Gojek, Indonesia’s equivalent of Uber, costs about 50p a trip. If it’s pouring with rain and I don’t want to get a motorbike taxi, I can pay about £2 and get a car instead. Gojek also comes with Gofood, aka Uber Eats. But, because it’s Indonesia, you can also order everything from house moving services to on-call massages, courier delivery, insurance or even get someone to go to the shops for you.
And then there’s the magical, verging-on-unrealistic side of Bali, too. If you want something in Canggu, there’s no one to stop you from having it. The low cost of living makes almost anything and everything accessible. You can rent ridiculous fancy motorbikes for around £5 a day and fill up the tank for £1.50. If you see a cute puppy on the street, there’s no one to stop you from taking it home and keeping it for yourself. Want your nails done, hair blow-dried, eyelash extensions or a massage? It’s easily possible to find all of the above for no more than £10 each. I went for a 3 hour spa session on Saturday: full body massage, facial, foot scrub and eyebrow wax: all for about £35. It’s crazy.
Coming from London where even breathing is expensive, Bali seems like an almost parallel universe. I think the only cost here that’s on par with the UK is my gym membership, which is about £40 a month.
I’ve got into a deliciously low-key daily routine of going to the gym in the morning and choosing one of my favourite coffee shops to spend the afternoon at. When it’s sunny, I spend mornings tanning by the pool. As the evening approaches, I wander down the beach, playlist in my ears and waves washing against my toes. Quite honestly, not a day goes by when I don’t appreciate being able to live here.

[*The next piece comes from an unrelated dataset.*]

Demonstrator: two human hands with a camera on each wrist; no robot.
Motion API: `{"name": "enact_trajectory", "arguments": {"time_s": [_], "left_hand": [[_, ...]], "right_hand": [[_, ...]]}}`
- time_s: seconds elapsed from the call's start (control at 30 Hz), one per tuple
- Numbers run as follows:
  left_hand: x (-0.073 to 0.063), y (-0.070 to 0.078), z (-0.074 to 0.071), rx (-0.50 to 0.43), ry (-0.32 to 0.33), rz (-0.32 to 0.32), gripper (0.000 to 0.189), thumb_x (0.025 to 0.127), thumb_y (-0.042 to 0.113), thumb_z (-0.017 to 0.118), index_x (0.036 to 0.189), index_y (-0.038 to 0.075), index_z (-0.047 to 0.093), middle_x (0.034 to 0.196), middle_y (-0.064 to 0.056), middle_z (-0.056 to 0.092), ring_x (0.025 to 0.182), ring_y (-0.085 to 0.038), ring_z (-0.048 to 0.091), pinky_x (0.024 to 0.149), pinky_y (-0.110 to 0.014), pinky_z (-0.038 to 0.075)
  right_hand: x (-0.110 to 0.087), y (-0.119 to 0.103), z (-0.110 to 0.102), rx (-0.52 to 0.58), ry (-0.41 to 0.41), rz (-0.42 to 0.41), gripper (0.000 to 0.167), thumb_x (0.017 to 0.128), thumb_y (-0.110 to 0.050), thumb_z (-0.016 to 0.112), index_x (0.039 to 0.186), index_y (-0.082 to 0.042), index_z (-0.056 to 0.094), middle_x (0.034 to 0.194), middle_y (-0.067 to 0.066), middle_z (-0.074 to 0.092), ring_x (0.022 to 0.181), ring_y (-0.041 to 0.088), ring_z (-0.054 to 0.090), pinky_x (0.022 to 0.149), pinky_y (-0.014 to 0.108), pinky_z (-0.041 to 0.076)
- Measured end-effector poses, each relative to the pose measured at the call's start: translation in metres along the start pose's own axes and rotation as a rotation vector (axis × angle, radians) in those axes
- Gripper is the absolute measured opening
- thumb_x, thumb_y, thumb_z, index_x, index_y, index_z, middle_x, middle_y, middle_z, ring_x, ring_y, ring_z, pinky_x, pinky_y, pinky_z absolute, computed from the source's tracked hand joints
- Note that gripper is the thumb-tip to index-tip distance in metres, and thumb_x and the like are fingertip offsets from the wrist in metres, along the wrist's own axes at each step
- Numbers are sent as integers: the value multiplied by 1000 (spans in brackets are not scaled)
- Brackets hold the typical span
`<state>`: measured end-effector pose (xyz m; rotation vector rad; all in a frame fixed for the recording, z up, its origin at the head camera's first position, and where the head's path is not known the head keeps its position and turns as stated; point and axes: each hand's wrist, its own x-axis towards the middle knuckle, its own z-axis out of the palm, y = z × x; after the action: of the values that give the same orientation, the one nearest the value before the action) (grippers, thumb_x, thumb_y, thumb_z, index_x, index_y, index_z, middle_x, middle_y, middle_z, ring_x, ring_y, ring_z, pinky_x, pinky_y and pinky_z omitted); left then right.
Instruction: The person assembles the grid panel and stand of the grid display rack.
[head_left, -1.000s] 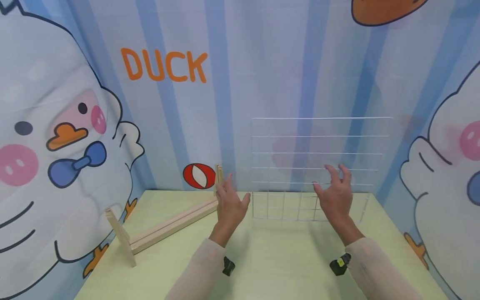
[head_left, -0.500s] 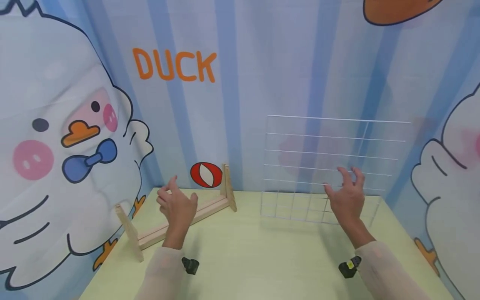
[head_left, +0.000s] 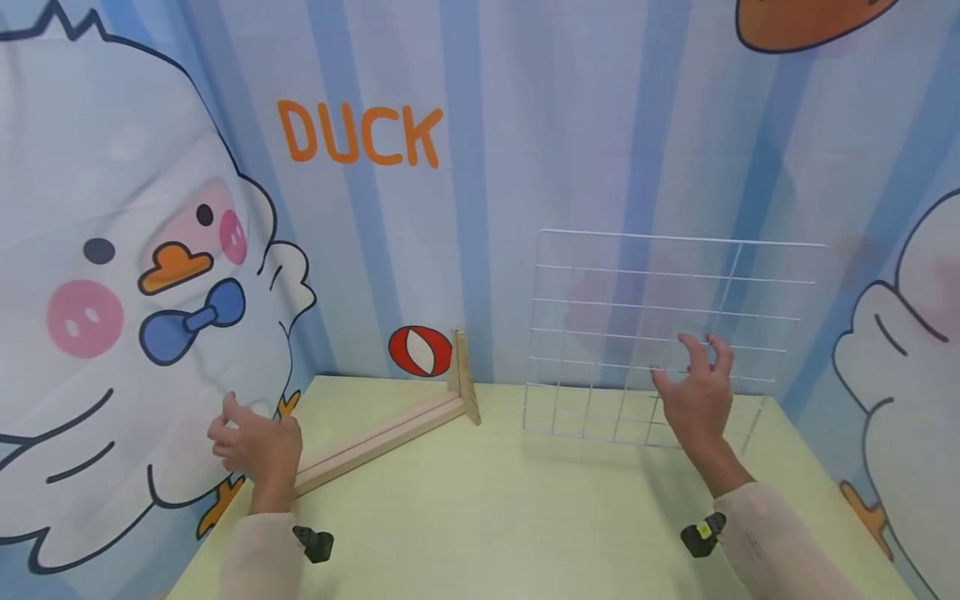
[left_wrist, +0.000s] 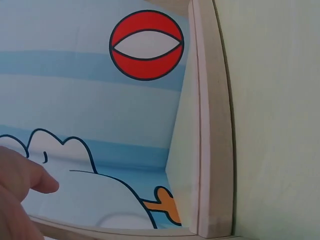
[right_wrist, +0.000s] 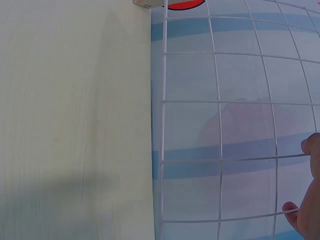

I could say “this year has been full of surprises” but I don’t think that really covers it. As much as the obvious global pandemic/shut down of international travel and all the horrors that surround it has caused an incomprehensible level of stress worldwide, these past 365 have been filled with lots of good things on a personal level, too. I learned how to Scuba dive and ended up taking five different courses learning how to mix breathing gases, dive using two tanks simultaneously and avoid triggerfish. I also learned how to ride a motorbike, to avoid arak and how to (sort of, it’s a learning process) navigate my way around Canggu and surrounding areas. Most if not all of these things wouldn’t have been possible if I hadn’t been lucky enough to spend this last year here.
So, what next? My plan – visa dependant – is to spend at least another year in Bali. I want to explore more of the thousands of different islands here, to maybe take some more Scuba certifications and qualify as a rescue diver, and learn to speak more Bahasa Indonesia. When it’s safe to travel I’m going to pop back home to the UK for a month so I can finally see my family and friends but, aside from that, I’m pretty happy to spend at least another 12 months in beautiful Indonesia.